§ **WHAT THE EXERCISE ASKS**
Establish the number of lines below that contain the string "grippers". State that number alone.
= Beginning of Section =
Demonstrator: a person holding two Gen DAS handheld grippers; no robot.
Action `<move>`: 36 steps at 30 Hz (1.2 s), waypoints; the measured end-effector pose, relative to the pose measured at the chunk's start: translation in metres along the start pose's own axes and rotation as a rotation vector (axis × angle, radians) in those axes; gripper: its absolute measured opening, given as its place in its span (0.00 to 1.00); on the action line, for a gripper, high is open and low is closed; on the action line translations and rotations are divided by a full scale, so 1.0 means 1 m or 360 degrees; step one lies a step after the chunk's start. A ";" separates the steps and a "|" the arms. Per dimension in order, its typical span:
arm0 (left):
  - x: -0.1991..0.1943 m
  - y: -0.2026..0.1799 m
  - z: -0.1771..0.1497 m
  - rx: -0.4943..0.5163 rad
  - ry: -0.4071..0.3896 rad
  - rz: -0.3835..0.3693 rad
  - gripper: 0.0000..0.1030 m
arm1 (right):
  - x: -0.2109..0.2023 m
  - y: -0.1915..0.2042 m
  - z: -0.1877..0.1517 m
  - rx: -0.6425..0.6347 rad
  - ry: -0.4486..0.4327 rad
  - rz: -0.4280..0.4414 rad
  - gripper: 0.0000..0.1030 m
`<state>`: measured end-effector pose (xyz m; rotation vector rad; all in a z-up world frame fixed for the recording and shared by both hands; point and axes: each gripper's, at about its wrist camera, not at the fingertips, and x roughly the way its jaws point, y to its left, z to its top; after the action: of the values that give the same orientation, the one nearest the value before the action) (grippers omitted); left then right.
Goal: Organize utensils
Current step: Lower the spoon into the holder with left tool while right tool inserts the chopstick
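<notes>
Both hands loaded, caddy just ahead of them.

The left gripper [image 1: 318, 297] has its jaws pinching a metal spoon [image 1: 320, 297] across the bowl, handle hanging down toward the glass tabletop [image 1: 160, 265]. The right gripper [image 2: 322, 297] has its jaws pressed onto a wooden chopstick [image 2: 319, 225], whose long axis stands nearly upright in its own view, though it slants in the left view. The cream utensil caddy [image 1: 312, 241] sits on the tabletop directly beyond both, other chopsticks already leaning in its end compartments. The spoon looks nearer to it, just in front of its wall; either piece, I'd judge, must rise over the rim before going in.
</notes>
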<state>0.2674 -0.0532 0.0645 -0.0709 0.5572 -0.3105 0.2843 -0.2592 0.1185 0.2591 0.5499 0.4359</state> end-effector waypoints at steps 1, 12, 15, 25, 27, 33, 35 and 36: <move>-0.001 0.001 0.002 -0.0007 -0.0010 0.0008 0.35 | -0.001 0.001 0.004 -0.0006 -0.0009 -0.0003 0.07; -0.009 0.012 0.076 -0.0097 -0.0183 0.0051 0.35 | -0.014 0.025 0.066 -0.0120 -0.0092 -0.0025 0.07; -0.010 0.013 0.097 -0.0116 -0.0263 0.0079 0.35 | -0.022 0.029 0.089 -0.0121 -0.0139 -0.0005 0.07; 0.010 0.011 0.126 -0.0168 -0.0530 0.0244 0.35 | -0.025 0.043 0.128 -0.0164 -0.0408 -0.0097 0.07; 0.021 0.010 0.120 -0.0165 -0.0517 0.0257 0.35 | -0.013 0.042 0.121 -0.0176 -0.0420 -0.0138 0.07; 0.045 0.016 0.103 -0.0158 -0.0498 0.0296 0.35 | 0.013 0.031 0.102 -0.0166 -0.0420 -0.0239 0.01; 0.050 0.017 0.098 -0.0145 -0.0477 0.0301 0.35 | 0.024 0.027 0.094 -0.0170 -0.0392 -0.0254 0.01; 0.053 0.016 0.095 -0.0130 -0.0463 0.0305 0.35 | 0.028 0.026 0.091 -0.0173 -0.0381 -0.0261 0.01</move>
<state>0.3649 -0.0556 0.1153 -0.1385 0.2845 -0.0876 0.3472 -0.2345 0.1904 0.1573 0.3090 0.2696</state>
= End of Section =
§ **PROBLEM SOLUTION**
2